Neil Mehta : Yeah. Good morning, good afternoon, guys. I guess the first question I have is around refining. And if I try to isolate what the market is reacting to today, I think it’s the capture rate, surprised folks relative to a lot of your large-cap peers. And so maybe you can simplify it for us and talk about what you’re seeing in the system. Is there anything that you feel was more temporary versus structural? And give us confidence that that capture rate is going to continue to improve as we think about the progression through the year?
Rich Harbison : Hey, Rich here. Yeah, that’s a really good question. When I look at that capture rate for the fourth quarter, the three simple things that stand out to me are really the impact of our turnaround activity. That’s the first one. It was centric in the Gulf Coast and the Pacific Northwest. And the Pacific Northwest was an actual entire refinery shutdown that shouldered the third and fourth quarter of the year. So I look at those as temporaries. There was also some product differentials that played out across our system the Atlantic, the difference between the European distillate price and the New York Harbor price is reflective in that market capture.

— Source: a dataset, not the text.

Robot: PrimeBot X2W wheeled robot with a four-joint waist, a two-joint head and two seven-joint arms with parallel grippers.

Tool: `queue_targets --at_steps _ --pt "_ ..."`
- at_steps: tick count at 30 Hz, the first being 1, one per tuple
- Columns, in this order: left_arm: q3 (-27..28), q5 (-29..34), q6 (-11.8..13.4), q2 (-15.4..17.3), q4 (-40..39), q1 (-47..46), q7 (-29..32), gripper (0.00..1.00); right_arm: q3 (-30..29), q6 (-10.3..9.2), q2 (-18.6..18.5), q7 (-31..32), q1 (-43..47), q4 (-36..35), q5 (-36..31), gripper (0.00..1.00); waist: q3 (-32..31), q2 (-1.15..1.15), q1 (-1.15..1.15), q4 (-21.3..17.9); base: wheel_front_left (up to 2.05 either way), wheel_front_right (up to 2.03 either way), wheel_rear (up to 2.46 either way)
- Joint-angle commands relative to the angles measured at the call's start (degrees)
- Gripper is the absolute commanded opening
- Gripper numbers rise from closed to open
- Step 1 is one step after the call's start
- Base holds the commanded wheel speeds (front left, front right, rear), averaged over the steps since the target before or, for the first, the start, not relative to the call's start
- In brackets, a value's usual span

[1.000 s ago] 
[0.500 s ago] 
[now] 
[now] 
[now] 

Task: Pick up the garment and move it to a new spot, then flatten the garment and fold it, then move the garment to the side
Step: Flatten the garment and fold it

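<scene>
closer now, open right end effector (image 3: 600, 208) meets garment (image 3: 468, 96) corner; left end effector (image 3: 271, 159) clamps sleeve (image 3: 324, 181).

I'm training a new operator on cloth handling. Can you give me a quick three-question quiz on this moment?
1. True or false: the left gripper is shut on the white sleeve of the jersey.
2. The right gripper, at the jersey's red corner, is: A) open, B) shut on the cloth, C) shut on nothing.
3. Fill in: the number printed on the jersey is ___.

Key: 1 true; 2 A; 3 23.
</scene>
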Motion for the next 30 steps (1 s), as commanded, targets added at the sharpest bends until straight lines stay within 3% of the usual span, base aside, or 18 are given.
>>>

There was a significant reduction in diesel price there in Europe as well as the turnaround effect in the Pacific Northwest and also Northern California product prices were dislocated from the Los Angeles market as well.
And the third influence in fourth quarter capture was really centric around the Keystone shutdown of the pipeline as well as the winter storm events in there. So that’s — when I look at those three effects, there’s the majority of the impact associated with the capture rate in the fourth quarter.
Jeff Dietert : I might just add, the turnaround activity occurred in October and early November, which was the highest margin part of the quarter.
Neil Mehta : Thanks for that. And the follow-up to that is just as we think about Q1, how some of these dynamics potentially reverse especially given it’s going to be a pretty heavy turnaround quarter, it looks like, with the utilization guides in the mid-80s? Or do we really see that improvement materialize potentially more Q2 through balance of the year?
Mark Lashier : Well, I’ll start with the turnaround guidance part of that and then kick it over to Brian, you can talk about the market outlook a little bit there for the first quarter. So our first quarter turnaround, you can tell by our guidance there that Kevin provided our annual guidance is in the 550 to 600 range. And our first quarter is a majority of that spend. So we are heavy centric first quarter on our turnaround. And those are primarily related in just a couple of sites. So I don’t — I see that as really impactful to our Atlantic coastal operations there as the biggest part of that impact on the turnarounds. There is also some Gulf Coast turnaround activity as well that is less impactful. So although there is a heavy spend, it’s centric really in one primary facility.